Wednesday, April 2, 2008, 1-5 pm · ICEM · San Francisco Hilton
David P. John, MD, FACEP

Please join us at the 12th International Conference on Emergency Medicine (ICEM) for a free four-hour Pre-Conference course provided by US experts in Emergency Medicine Quality: the ED Quality Course!

Methods to improve quality in the emergency department are difficult to develop but have been shown to be successful. Through an overview of the history of quality improvement and a series of three case-based and practical lectures, members of the ACEP Quality Improvement and Patient Safety Section (QIPS) will share important successes in quality, and provide emergency physicians and nurses the fundamentals for a successful quality program.
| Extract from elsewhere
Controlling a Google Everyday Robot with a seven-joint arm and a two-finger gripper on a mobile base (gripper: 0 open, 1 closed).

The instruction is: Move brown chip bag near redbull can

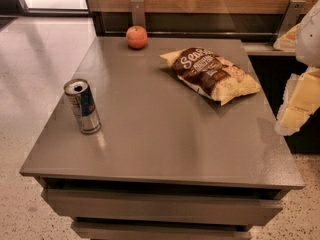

The final segment of the course will feature an expert panel discussion of key issues in Emergency Medicine quality, including specific case examples of successful quality improvement initiatives, barriers associated with successful implementation of quality improvement initiatives, and the current status and future trends of the quality movement in emergency medicine: opportunities and pitfalls. At the conclusion of this course, attendees should be able to design an emergency department Quality Program or re-tool an already existing plan.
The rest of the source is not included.